WORK INSTRUCTION:
Scan the records below for the line containing "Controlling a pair" and the line containing "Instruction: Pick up". Copy both, plus every line between, exactly.

DATA UNDER STUDY:
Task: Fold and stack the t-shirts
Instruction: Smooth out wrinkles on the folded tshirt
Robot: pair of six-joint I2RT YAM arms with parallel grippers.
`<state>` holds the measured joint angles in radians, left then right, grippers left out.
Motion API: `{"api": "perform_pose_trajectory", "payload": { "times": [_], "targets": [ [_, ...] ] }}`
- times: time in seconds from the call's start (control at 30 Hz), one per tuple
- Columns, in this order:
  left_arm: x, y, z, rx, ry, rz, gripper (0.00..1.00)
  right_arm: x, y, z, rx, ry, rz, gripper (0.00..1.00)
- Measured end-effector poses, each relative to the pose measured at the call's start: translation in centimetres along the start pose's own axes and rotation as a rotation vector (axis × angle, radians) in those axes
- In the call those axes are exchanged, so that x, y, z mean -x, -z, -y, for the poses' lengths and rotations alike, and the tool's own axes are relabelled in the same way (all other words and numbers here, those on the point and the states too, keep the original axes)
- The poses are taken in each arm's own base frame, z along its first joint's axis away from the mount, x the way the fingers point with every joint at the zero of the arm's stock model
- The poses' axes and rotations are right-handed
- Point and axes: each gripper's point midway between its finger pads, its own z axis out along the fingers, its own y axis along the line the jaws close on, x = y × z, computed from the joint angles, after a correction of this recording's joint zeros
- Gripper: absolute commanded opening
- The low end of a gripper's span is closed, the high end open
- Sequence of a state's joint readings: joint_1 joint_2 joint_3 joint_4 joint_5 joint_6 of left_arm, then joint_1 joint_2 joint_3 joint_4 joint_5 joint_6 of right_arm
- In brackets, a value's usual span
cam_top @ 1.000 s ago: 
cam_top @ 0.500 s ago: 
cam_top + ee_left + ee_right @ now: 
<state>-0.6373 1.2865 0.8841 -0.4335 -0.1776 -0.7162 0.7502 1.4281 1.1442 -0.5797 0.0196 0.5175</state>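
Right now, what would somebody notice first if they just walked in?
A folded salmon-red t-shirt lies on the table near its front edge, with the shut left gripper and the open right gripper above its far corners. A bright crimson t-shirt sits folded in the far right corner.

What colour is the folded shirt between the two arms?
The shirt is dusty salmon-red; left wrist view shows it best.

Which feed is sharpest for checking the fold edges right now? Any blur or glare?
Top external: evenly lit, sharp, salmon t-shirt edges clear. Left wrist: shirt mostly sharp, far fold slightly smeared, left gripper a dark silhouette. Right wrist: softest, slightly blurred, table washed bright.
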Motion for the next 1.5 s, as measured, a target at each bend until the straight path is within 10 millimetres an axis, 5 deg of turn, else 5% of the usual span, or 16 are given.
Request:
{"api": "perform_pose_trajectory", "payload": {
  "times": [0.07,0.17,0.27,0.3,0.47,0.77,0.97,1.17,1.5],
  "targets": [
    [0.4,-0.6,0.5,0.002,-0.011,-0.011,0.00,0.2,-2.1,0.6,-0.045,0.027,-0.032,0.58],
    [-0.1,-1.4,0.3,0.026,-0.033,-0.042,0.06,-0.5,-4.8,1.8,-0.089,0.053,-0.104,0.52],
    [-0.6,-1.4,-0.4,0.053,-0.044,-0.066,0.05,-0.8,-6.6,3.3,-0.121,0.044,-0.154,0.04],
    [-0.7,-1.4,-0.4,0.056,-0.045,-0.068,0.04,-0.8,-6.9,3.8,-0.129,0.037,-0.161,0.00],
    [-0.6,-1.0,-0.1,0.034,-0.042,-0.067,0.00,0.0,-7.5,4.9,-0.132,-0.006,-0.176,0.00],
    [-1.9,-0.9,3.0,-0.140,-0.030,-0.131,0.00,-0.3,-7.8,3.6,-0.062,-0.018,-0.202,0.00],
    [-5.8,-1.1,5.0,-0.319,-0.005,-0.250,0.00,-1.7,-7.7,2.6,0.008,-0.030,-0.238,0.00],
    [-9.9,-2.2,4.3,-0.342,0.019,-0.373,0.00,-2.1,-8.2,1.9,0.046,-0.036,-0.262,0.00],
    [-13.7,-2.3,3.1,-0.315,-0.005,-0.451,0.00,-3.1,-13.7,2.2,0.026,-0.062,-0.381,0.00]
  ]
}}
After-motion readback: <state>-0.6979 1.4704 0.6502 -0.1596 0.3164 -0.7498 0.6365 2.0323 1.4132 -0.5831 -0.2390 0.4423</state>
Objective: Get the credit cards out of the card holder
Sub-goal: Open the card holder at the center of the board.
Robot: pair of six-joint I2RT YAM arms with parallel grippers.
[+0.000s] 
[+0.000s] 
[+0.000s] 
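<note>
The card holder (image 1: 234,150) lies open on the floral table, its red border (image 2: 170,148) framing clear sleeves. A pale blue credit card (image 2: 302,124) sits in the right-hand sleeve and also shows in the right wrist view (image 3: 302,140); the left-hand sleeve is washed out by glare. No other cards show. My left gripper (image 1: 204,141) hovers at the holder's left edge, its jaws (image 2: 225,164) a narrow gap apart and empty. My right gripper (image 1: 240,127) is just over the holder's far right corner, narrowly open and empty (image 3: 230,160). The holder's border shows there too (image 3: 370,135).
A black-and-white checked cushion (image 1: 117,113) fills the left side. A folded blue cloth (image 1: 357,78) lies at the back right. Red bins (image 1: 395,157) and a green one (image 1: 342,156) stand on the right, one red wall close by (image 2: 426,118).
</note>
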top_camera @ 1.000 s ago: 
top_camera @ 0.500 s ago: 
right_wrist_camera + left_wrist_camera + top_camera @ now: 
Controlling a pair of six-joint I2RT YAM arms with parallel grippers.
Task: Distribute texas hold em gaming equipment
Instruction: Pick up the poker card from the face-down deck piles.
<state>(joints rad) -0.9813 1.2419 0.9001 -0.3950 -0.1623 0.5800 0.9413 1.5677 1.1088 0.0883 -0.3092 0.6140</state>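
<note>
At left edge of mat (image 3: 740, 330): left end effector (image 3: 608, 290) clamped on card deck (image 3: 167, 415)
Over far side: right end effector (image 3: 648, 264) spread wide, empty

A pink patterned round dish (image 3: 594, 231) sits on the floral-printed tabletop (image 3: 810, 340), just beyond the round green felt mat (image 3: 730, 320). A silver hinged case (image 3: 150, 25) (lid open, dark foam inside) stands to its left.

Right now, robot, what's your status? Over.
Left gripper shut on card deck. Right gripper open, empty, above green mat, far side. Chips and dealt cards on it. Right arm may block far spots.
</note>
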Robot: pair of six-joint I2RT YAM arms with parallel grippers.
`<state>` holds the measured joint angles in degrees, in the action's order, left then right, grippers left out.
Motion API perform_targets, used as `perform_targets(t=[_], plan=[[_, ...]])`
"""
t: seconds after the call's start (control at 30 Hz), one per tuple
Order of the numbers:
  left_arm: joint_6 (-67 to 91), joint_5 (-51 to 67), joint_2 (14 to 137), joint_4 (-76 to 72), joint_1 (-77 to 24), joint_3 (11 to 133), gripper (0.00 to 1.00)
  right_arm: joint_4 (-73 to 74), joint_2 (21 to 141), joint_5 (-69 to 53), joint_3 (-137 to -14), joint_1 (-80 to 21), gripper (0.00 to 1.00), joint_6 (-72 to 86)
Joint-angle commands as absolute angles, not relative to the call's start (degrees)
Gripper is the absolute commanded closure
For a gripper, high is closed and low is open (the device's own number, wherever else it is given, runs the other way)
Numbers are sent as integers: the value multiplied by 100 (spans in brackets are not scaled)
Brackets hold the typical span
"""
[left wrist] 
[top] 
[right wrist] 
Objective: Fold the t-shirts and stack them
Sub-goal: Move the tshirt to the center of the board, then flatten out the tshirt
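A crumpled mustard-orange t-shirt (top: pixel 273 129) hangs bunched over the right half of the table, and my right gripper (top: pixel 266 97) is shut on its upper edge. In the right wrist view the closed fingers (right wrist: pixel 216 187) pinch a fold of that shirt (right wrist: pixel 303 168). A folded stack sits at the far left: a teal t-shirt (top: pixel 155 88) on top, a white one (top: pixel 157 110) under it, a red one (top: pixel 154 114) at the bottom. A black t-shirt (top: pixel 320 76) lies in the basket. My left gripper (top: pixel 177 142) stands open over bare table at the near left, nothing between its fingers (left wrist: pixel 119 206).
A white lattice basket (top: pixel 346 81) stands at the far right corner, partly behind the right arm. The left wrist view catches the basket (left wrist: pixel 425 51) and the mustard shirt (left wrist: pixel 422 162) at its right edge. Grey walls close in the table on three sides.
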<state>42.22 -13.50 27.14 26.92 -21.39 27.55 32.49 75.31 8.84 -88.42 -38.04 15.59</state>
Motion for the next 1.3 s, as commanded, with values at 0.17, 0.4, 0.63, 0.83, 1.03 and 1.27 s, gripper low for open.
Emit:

SOLUTION BELOW:
Controlling a pair of six-joint I2RT YAM arms with parallel grippers.
Task: Distribute texas hold em gaming equipment
Instruction: Pick up the poker card from the face-down deck piles.

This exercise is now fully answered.